Under this line are the records; write out word for word the part that begins at the line containing "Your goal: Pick" and ends at the line containing "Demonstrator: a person", and no more.
┄┄┄┄┄┄┄┄┄┄
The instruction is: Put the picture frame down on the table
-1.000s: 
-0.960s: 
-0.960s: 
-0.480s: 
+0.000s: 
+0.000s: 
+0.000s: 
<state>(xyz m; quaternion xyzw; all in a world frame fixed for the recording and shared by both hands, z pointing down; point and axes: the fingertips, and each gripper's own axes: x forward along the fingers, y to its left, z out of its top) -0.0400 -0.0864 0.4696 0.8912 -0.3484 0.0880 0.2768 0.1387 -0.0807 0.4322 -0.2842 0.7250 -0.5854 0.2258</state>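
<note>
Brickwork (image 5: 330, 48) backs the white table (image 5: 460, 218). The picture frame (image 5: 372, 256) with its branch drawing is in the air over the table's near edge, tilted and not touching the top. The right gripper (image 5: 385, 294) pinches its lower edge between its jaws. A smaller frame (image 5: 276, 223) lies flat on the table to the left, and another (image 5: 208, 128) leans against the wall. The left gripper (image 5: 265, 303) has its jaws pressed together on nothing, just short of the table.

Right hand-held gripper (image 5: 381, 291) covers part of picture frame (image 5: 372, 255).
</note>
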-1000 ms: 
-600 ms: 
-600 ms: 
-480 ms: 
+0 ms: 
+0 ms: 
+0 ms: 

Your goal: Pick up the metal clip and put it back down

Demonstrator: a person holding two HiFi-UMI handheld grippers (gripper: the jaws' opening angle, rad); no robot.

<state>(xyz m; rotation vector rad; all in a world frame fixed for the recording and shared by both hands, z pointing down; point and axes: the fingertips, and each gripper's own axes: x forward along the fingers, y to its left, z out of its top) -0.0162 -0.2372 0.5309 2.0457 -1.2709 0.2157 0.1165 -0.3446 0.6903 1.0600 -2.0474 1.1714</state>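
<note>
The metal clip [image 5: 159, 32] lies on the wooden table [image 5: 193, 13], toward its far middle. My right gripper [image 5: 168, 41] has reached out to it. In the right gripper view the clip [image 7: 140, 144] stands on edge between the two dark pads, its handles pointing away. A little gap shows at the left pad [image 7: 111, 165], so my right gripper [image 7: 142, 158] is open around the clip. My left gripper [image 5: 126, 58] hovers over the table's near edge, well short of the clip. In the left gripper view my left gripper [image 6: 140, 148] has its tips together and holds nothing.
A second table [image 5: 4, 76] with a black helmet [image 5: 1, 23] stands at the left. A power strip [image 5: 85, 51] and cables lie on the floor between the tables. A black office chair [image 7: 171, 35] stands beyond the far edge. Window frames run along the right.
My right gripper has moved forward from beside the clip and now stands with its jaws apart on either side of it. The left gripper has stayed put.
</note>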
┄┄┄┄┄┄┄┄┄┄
→ **RESULT OF THE TASK**
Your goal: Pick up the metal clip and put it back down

Demonstrator: a person holding two HiFi-UMI handheld grippers (gripper: the jaws' opening angle, rad); no robot.

The exercise requires nothing else.